How Unstructured Data Fuels Big Data Analytics
By Scott Mackey | February 5, 2018
Traditionally, big data analytics has relied on structured data. Data analytics, however, doesn’t start and stop with the tidy data that’s locked in the rows and columns within your databases. Organizations can garner a lot of value by harnessing the power of “dark” or unstructured data (think nested and threaded emails, image files, outdated file formats, and paper documents) that make up as much as 90 percent of the data available to a company.
However, utilizing this colossal corpus of data means first getting a handle on unstructured data analytics—the process by which unstructured data is collected, analyzed, cleaned, categorized, and enhanced for use by automated analytics tools. Keep reading for the nuts and bolts of how this works, and how unstructured content is being used to fuel big data analysis.
Unstructured data management
The technology now exists to effectively (and automatically) process vast volumes of unstructured data and extract meaningful business value from this information through big data analytics. If you think of your business like a refinery and your data like crude oil, data analytics engines allow you to refine that raw material and turn it into the fuel that drives real-world business improvements. In the energy sector, for example, a company may have been purchasing lots of land for test drilling over the course of years. Each of those tests likely generated a lot of data, much of it unstructured (think of all the paperwork around land purchases, surveys, legal documents, and then all the testing procedures and results). All of this data is stored somewhere, but accessing it would require a lot of time, resources, and manual processing. In practice, attempting to access this data would result in an operational nightmare.
When advances in drilling and processing technology make previously undesirable sites suitable for work, the organization faces a challenge. They need to determine which old lots of land would now be potentially profitable drill sites. However, manually searching decades-old records to figure that out would be time-consuming, expensive, and, depending on the company’s record-keeping efficacy, potentially fruitless. In this scenario, what’s needed is a way to automatically conduct a search and convert the historical content into a format that can be processed by an automated analytics engine.
How unstructured data fuels big data analytics
Consider, for example, the challenges faced by a global re-insurance company that processes half a billion pages of contracts annually. Because they can automatically process this unstructured content into a format that is usable by their analytics tools, they can feed the contract data into IBM’s Watson and quickly assess risks and trends.
By refining and analyzing unstructured contract data, the company was able to discover which areas have more claims based on natural disasters and integrate that with coverage levels of policy-holders in the area, allowing the company to optimize coverage around predicted risks.
Once unstructured data analysis methods are in place, the dark data can be fed into big data analytics tools to find ways to improve the client experience. For instance, a large Scottish bank has a huge unstructured information load.

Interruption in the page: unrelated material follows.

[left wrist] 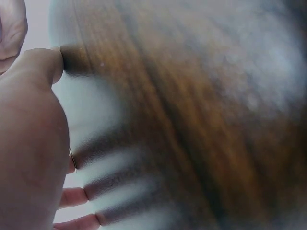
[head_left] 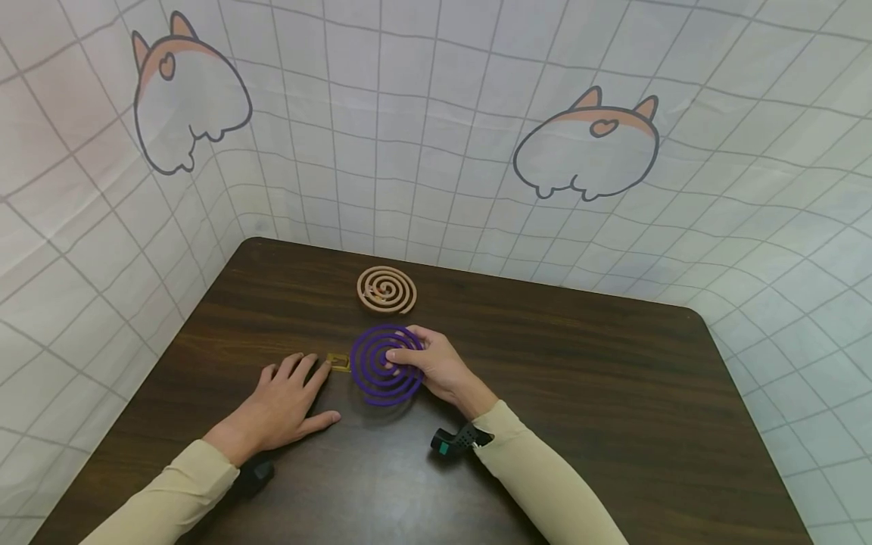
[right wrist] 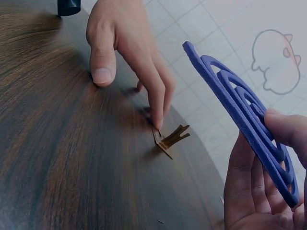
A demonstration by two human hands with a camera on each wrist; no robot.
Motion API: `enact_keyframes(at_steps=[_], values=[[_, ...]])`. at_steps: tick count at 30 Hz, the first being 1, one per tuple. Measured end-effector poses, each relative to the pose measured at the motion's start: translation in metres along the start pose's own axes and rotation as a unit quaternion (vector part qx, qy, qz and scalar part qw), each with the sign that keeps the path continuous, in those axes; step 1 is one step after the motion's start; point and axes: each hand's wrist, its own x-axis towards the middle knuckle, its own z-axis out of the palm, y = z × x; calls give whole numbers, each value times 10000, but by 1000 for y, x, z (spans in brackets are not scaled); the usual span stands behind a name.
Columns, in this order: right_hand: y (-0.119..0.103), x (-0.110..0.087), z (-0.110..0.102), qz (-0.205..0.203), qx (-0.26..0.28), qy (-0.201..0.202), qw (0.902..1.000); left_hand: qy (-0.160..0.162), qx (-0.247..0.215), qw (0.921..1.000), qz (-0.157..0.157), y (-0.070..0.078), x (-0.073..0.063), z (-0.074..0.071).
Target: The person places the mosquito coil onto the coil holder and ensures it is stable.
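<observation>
My right hand (head_left: 446, 369) pinches a purple mosquito coil (right wrist: 225, 100) near its centre, thumb on the near face and the other fingers behind. The coil is raised off the tabletop and tilted. Just left of it lies a small gold metal coil stand (head_left: 338, 356), whose forked prong (right wrist: 176, 136) sticks up in the right wrist view. My left hand (head_left: 281, 405) rests on the table with fingers spread, and one fingertip touches the stand's edge. In the left wrist view, the left thumb and several fingertips meet the tabletop.
Behind the purple coil, a brown mosquito coil (head_left: 381, 309) lies flat on the dark wooden table (head_left: 579, 363). A white grid-patterned curtain (head_left: 381, 166) with cartoon drawings surrounds the table's back and sides.
</observation>
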Motion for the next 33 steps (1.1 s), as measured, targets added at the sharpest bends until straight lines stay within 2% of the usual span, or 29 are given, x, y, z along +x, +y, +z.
enact_keyframes(at_steps=[14, 24, 33], values=[[0, 12, 7, 152, -167, 175, 9996, -145, -14, 9999, -34, 0, 0, -2], [1, 17, 9, 137, -210, 164, 9996, -89, -56, 9999, -23, 1, 0, -2], [2, 23, 12, 163, -314, 92, 9993, -169, -118, 9998, -55, 1, 0, -1]])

To make matters worse, that content is housed in different divisions of the bank, which manage the data separately. There is no easy way to get a sense for what might be duplicated across business lines. But through the application of an unstructured content process—which feeds the newly structured data into their big data analytics tool—it’s possible for the bank to see when a customer has purchased insurance on an account and has also purchased similar insurance on a line of credit on another occasion. As a result, the bank can suggest that the customer consolidates their insurance, saving the client money and increasing satisfaction.
The challenges of using unstructured data
Given these challenges, why don’t those energy companies (and other organizations that operate within highly regulated industries) implement unstructured data analysis methods to address these critical business issues? Therein lies the challenge.
Because unstructured content represents hundreds of formats spanning generations of applications—often in non-searchable formats and even multiple languages—it can be difficult to see how to process this content into a usable format without throwing dozens of people and millions of dollars at the problem (something few companies have an appetite for when there is no guarantee of success).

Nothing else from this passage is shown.